20.17. «…КГБ в его прежнем виде обладал абсолютной монополией на правительственную связь, тотальную слежку, секретность, шифровку и дешифровку документов, охрану границ СССР и даже Президента. (…) Опасность для Советского Союза заключалась именно в самой структуре органов госбезопасности – вот в чем парадокс! Моя задача сделать КГБ организацией, которая реально обеспечивала бы безопасность этой страны… Разведка нужна? Нужна. Может быть, и ее стоило бы выделить в отдельную организацию? Но, если будете об этом писать, напишите четыре «но». Я не уверен пока. Пока думаю… Словом, давайте так: нужна… Контрразведка? Нет сомнений – это дело КГБ. Военная контрразведка? Пусть этим военные занимаются. Пограничные войска… Охранять границу надо? Надо… Но КГБ здесь ни при чем. Это не наше дело. Правительственная связь? Ее будет поддерживать отдельное ведомство. Может быть, оно правительственные «вертушки» будет сдавать коммерсантам за большие деньги – пожалуйста.

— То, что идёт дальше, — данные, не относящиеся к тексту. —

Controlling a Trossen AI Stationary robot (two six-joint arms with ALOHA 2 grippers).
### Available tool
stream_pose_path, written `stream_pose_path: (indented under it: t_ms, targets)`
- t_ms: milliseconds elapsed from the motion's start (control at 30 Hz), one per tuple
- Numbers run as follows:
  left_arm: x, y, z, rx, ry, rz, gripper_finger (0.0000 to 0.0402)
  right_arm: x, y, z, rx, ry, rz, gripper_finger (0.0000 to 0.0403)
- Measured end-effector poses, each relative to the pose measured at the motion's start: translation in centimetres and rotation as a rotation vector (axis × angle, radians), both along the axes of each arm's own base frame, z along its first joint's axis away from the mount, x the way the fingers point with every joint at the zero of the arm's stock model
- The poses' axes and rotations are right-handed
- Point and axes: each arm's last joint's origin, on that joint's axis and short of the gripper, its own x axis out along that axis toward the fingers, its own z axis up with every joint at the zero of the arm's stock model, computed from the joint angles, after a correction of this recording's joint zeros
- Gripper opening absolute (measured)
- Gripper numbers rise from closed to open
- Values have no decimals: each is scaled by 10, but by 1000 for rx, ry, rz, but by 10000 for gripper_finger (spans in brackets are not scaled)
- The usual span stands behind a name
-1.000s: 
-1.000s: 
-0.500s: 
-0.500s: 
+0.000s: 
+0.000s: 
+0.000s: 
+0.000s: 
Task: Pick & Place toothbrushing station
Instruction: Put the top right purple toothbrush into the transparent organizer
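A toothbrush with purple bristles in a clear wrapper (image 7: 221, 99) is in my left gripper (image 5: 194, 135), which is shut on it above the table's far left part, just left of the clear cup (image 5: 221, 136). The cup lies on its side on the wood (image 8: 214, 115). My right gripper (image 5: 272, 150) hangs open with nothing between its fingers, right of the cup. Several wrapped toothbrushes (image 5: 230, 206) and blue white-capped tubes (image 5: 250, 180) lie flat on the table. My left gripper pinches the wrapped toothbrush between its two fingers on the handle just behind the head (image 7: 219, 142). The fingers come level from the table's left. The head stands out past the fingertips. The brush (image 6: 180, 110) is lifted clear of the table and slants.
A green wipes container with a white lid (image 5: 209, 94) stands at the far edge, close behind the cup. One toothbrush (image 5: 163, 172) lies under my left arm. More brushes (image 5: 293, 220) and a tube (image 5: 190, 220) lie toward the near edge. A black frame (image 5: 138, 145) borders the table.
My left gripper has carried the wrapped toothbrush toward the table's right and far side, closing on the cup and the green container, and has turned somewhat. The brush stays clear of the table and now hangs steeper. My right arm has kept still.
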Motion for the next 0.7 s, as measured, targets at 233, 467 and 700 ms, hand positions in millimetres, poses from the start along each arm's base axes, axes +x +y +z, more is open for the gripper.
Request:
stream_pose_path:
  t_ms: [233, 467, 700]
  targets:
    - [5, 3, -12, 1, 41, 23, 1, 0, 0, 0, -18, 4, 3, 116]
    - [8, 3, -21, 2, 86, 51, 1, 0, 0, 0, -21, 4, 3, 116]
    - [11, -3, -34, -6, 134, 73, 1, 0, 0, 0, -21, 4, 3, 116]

Шифровка, дешифровка, спецвойска, защита конституционного строя, инспееторское управление и так далее… с этим надо разбираться. Что-то, разумеется, нам пригодится, но не в таком объеме и виде. Скажем, оперативно-техническое управление. Я думаю, оно необходимо, но только для выполнения задач нового КГБ, о которых я уже говорил.

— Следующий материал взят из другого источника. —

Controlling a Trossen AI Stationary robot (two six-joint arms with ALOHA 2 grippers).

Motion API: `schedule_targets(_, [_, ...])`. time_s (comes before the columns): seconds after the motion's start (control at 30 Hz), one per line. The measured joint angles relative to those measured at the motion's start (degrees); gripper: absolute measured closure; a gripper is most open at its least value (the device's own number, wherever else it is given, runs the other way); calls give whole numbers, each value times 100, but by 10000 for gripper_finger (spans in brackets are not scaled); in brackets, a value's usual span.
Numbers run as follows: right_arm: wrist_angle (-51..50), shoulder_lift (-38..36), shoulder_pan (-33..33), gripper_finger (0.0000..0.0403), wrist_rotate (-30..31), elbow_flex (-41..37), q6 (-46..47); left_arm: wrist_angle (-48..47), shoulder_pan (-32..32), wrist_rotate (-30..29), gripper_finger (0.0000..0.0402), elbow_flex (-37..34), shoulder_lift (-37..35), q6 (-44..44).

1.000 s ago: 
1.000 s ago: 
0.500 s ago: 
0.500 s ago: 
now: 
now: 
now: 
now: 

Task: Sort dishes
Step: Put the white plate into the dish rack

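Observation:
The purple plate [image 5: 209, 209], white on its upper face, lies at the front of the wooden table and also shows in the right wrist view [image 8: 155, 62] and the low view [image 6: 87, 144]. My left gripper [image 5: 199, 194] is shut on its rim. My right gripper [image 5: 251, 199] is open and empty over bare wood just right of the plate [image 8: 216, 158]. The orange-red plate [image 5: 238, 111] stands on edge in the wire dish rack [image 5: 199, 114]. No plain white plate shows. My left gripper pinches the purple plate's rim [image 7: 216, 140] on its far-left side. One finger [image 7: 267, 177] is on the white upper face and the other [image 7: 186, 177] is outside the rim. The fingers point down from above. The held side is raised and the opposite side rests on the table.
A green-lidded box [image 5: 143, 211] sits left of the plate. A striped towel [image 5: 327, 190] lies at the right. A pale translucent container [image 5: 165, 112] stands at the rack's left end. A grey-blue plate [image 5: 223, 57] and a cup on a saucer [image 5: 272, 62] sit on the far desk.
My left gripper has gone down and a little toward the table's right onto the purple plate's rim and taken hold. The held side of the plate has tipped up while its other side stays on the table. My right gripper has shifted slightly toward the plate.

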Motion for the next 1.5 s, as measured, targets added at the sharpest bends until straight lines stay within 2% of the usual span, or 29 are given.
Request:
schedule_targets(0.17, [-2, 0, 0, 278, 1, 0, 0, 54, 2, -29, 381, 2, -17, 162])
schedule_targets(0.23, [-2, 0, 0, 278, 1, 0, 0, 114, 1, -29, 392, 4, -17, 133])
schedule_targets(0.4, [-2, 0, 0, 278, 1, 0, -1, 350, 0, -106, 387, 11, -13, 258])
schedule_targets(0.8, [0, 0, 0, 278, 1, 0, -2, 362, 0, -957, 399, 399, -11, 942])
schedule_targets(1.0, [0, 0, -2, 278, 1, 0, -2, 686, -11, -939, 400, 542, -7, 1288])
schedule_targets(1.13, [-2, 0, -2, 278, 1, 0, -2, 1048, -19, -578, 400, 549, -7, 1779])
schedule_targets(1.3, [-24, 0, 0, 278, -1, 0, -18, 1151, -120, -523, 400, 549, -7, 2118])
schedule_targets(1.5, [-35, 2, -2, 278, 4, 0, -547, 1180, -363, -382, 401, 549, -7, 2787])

Затем. Обеспечение охраны и функционирования правительственных дач. Пусть правительство дачами и занимается. Следственное управление? Нужно. Аналитическое управление? Несомненно. Любая серьезная организация должна хорошо представлять свои перспективы. (…) Управление кадров. Нужно, но надо сокращать. Секретариат. Нужен. Финансовое управление. Естественно. Высшая школа КГБ. Будем смотреть. И, наконец архивы… Архивы надо передавать…» (Бакатин В. в беседе с Мос- товщиковым С. Структура органов госбезопасности была опасна для государства. // Известия. 1991, 30 августа. Московский вечерний выпуск. № 207. С. 3).